- **Prompt**: Using the data that follows, give again word for word the lines between the one holding "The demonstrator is" and the one holding "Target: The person", inclusive. Omit the pictures.

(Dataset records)
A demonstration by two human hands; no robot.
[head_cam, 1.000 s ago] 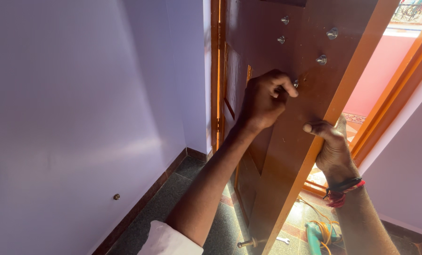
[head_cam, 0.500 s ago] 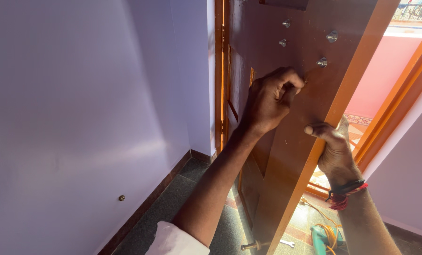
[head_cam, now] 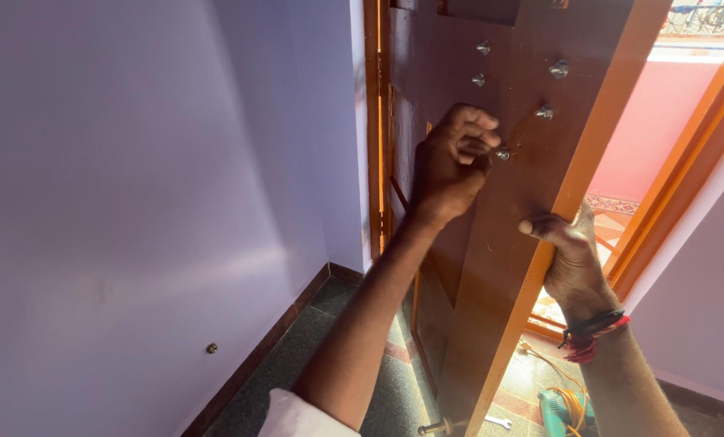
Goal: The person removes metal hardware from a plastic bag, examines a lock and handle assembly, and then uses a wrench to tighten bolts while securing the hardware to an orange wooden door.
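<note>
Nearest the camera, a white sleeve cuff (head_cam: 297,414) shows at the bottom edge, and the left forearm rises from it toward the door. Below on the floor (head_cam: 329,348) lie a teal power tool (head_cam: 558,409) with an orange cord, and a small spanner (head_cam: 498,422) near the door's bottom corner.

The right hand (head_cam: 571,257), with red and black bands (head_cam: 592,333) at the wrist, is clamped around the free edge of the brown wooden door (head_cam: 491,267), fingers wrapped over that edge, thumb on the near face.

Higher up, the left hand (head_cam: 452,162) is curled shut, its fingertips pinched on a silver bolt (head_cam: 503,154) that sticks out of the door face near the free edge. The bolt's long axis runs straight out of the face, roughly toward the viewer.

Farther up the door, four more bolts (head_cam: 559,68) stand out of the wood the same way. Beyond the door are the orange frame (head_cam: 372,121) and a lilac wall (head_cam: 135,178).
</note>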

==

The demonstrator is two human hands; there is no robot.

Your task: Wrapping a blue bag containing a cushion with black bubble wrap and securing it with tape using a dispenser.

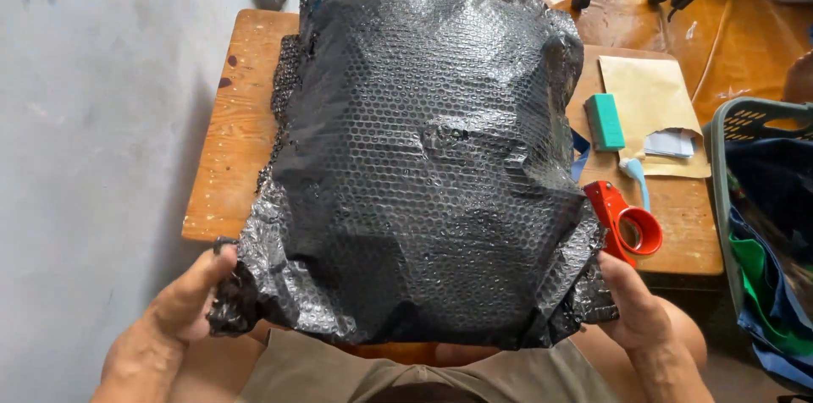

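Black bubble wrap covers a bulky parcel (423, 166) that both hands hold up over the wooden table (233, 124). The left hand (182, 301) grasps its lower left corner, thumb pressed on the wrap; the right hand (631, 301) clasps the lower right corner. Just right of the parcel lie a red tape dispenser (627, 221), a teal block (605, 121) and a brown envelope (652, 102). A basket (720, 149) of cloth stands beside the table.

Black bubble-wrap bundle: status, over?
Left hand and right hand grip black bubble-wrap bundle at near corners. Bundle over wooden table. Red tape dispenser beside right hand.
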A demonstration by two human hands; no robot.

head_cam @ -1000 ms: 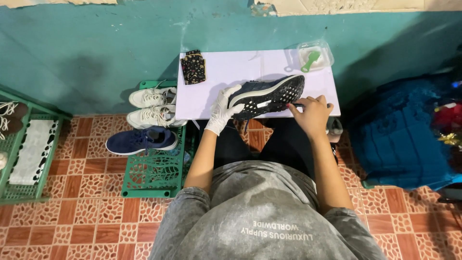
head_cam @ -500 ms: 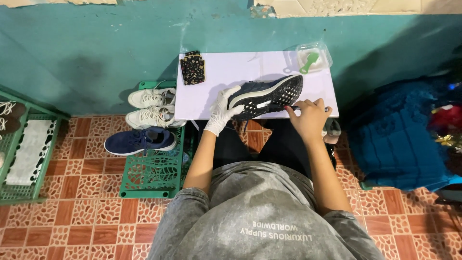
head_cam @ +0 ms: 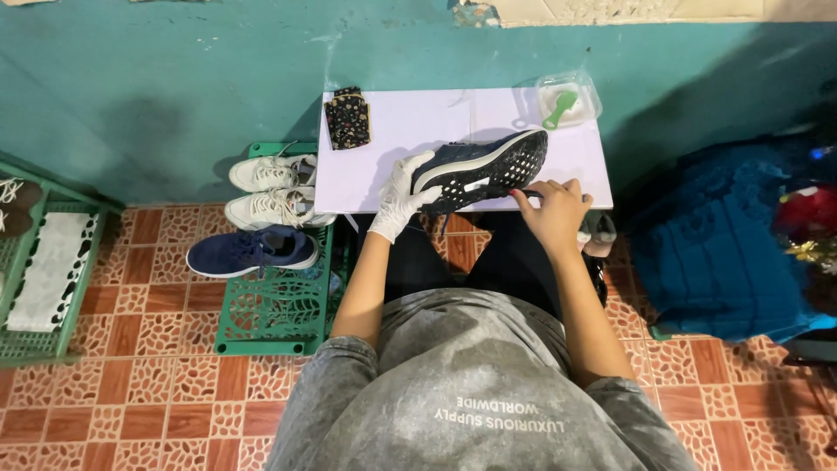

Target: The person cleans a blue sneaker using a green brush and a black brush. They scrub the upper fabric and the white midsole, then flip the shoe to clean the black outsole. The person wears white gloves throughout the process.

- **Solved exercise**:
The demonstrator is two human hands; there is no robot.

Your task: Wrapping a blue bag containing a cushion with black bubble wrap and securing it with tape using a dispenser.


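Black bubble wrap covers a bulky parcel (423, 166) that both hands hold up over the wooden table (233, 124). The left hand (182, 301) grasps its lower left corner, thumb pressed on the wrap; the right hand (631, 301) clasps the lower right corner. Just right of the parcel lie a red tape dispenser (627, 221), a teal block (605, 121) and a brown envelope (652, 102). A basket (720, 149) of cloth stands beside the table.

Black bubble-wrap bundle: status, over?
Left hand and right hand grip black bubble-wrap bundle at near corners. Bundle over wooden table. Red tape dispenser beside right hand.
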A demonstration by two human hands; no robot.

head_cam @ -1000 ms: 
head_cam @ -500 ms: 
head_cam @ +0 ms: 

Target: The person cleans a blue sneaker using a green brush and a black brush. They scrub the upper fabric and the white midsole, then flip the shoe to clean the black outsole. The person wears white gloves throughout the process.

The exercise requires nothing else.